DIRECTIONS FOR THIS TASK: Give the data again exactly, without images.

COLLECTED DATA:
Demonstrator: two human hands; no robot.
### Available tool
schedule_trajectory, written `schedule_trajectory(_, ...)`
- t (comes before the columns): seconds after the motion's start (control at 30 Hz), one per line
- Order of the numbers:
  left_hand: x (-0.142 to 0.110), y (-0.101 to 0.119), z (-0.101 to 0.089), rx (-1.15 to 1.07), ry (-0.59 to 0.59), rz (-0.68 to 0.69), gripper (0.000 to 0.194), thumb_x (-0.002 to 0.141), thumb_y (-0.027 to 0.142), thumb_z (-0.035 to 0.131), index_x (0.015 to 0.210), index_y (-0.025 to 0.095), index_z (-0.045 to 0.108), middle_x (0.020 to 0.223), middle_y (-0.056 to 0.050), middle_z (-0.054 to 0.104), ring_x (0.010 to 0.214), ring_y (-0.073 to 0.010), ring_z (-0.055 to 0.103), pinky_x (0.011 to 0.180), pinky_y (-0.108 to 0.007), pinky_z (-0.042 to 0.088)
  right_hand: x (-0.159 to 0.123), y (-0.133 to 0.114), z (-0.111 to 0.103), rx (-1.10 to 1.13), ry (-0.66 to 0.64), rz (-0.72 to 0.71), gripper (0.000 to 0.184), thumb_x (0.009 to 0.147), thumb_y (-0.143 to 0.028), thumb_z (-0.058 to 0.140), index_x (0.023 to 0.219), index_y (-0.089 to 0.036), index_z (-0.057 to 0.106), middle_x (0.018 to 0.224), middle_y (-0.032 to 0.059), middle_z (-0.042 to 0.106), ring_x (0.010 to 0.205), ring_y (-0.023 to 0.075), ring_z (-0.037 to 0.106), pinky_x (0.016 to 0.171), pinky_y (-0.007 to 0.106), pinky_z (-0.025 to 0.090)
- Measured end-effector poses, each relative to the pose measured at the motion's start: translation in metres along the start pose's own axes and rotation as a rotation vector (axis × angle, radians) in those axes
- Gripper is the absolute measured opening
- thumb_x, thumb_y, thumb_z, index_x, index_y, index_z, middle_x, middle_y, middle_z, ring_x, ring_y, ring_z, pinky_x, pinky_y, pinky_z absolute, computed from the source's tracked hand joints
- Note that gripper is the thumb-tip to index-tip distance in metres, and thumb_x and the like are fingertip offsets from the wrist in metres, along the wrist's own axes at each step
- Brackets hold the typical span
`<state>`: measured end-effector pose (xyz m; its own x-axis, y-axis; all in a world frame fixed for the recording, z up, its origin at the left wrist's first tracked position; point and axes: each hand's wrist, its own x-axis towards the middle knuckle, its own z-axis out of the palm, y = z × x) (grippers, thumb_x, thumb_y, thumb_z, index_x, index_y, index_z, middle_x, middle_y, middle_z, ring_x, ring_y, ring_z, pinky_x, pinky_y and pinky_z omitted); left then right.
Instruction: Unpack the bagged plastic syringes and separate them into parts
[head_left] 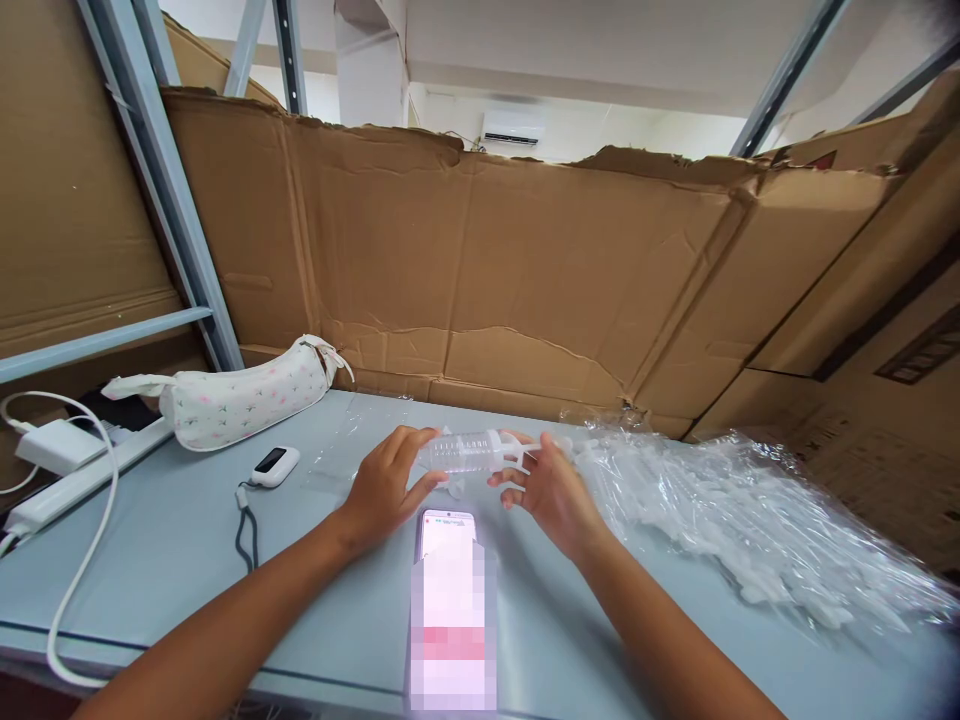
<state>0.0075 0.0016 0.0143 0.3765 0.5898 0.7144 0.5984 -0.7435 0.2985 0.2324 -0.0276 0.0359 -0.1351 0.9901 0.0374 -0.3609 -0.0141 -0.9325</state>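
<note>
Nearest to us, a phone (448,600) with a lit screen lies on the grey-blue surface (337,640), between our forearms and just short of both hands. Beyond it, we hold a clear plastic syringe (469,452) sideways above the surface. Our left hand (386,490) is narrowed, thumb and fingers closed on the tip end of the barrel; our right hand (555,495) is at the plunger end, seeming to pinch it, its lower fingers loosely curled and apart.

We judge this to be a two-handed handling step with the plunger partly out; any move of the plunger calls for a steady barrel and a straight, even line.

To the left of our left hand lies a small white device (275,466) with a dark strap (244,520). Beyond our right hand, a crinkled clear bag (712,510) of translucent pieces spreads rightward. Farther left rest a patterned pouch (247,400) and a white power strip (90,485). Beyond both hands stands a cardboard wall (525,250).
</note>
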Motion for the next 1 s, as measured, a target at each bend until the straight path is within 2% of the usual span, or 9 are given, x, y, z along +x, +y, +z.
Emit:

WORKED SOLUTION:
Demonstrator: two human hands; no robot.
### Available tool
schedule_trajectory, written `schedule_trajectory(_, ...)`
- t (comes before the columns): seconds after the motion's start (control at 30 Hz), one per line
- Order of the numbers:
  left_hand: x (-0.142 to 0.110), y (-0.101 to 0.119), z (-0.101 to 0.089), rx (-1.15 to 1.07), ry (-0.59 to 0.59), rz (-0.68 to 0.69), gripper (0.000 to 0.194), thumb_x (-0.002 to 0.141), thumb_y (-0.027 to 0.142), thumb_z (-0.035 to 0.131), index_x (0.015 to 0.210), index_y (-0.025 to 0.095), index_z (-0.045 to 0.108), middle_x (0.020 to 0.223), middle_y (-0.056 to 0.050), middle_z (-0.054 to 0.104), ring_x (0.010 to 0.214), ring_y (-0.073 to 0.010), ring_z (-0.055 to 0.103), pinky_x (0.011 to 0.180), pinky_y (-0.108 to 0.007), pinky_z (-0.042 to 0.088)
  right_hand: x (-0.159 to 0.123), y (-0.133 to 0.114), z (-0.111 to 0.103), rx (-1.10 to 1.13), ry (-0.66 to 0.64), rz (-0.72 to 0.71), gripper (0.000 to 0.184), thumb_x (0.009 to 0.147), thumb_y (-0.143 to 0.028), thumb_z (-0.058 to 0.140), index_x (0.023 to 0.219), index_y (-0.089 to 0.036), index_z (-0.057 to 0.106), middle_x (0.018 to 0.224), middle_y (-0.032 to 0.059), middle_z (-0.042 to 0.106), ring_x (0.010 to 0.205), ring_y (-0.023 to 0.075), ring_z (-0.037 to 0.106), pinky_x (0.016 to 0.171), pinky_y (-0.007 to 0.106), pinky_z (-0.025 to 0.090)
- Measured end-effector poses, each relative to the pose measured at the motion's start: translation in metres along the start pose's own axes and rotation as a rotation vector (axis × angle, radians) in those axes
- Gripper is the absolute measured opening
- thumb_x, thumb_y, thumb_z, index_x, index_y, index_z, middle_x, middle_y, middle_z, ring_x, ring_y, ring_z, pinky_x, pinky_y, pinky_z absolute, computed from the source's tracked hand joints
- Note that gripper is the thumb-tip to index-tip distance in metres, and thumb_x and the like are fingertip offsets from the wrist in metres, along the wrist's own axes at each step
- Brackets hold the typical span
`<state>`: measured end-effector pose (xyz m; its own x-axis, y-axis; all in a world frame fixed for the recording, z up, its origin at the left wrist's first tracked position; point and axes: each hand's wrist, its own x-axis towards the middle knuckle, its own z-axis out of the palm, y = z × x) (grippers, thumb_x, thumb_y, thumb_z, index_x, index_y, index_z, middle_x, middle_y, middle_z, ring_x, ring_y, ring_z, pinky_x, pinky_y and pinky_z omitted); left then right.
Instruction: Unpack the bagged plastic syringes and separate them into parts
[head_left] 
<state>0.0075 0.0016 0.0143 0.3765 0.5898 0.7144 0.5984 -0.7435 0.2985 0.2324 -0.0276 0.0359 -0.1351 0.9901 0.0374 -0.3609 -0.0141 -0.9325</state>
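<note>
Nearest to us, a phone (448,600) with a lit screen lies on the grey-blue surface (337,640), between our forearms and just short of both hands. Beyond it, we hold a clear plastic syringe (469,452) sideways above the surface. Our left hand (386,490) is narrowed, thumb and fingers closed on the tip end of the barrel; our right hand (555,495) is at the plunger end, seeming to pinch it, its lower fingers loosely curled and apart.

We judge this to be a two-handed handling step with the plunger partly out; any move of the plunger calls for a steady barrel and a straight, even line.

To the left of our left hand lies a small white device (275,466) with a dark strap (244,520). Beyond our right hand, a crinkled clear bag (712,510) of translucent pieces spreads rightward. Farther left rest a patterned pouch (247,400) and a white power strip (90,485). Beyond both hands stands a cardboard wall (525,250).
</note>
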Motion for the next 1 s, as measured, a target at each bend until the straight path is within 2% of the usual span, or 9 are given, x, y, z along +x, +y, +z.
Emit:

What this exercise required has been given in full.